:: INFORMATION PROVIDED ::
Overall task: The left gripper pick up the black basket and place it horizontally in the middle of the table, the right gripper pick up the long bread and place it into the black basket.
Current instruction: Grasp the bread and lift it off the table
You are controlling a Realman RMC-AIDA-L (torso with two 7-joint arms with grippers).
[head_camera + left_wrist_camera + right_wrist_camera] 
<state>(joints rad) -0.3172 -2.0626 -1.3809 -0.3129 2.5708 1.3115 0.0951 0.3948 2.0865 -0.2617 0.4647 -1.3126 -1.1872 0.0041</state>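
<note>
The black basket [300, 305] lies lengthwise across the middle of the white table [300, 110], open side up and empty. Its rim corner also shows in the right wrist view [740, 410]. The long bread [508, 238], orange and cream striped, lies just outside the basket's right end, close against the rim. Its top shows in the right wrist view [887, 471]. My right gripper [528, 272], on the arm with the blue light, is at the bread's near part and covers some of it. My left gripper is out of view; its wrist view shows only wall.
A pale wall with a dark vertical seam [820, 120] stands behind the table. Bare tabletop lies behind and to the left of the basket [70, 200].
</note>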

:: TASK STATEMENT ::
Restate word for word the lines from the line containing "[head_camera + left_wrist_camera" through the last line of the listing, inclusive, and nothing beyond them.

:: RESPONSE AREA ::
[head_camera + left_wrist_camera + right_wrist_camera] 
<state>(joints rad) -0.3172 -2.0626 -1.3809 -0.3129 2.5708 1.3115 0.0951 0.3948 2.0865 -0.2617 0.4647 -1.3126 -1.1872 0.0041</state>
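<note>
The black basket [300, 305] lies lengthwise across the middle of the white table [300, 110], open side up and empty. Its rim corner also shows in the right wrist view [740, 410]. The long bread [508, 238], orange and cream striped, lies just outside the basket's right end, close against the rim. Its top shows in the right wrist view [887, 471]. My right gripper [528, 272], on the arm with the blue light, is at the bread's near part and covers some of it. My left gripper is out of view; its wrist view shows only wall.
A pale wall with a dark vertical seam [820, 120] stands behind the table. Bare tabletop lies behind and to the left of the basket [70, 200].
</note>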

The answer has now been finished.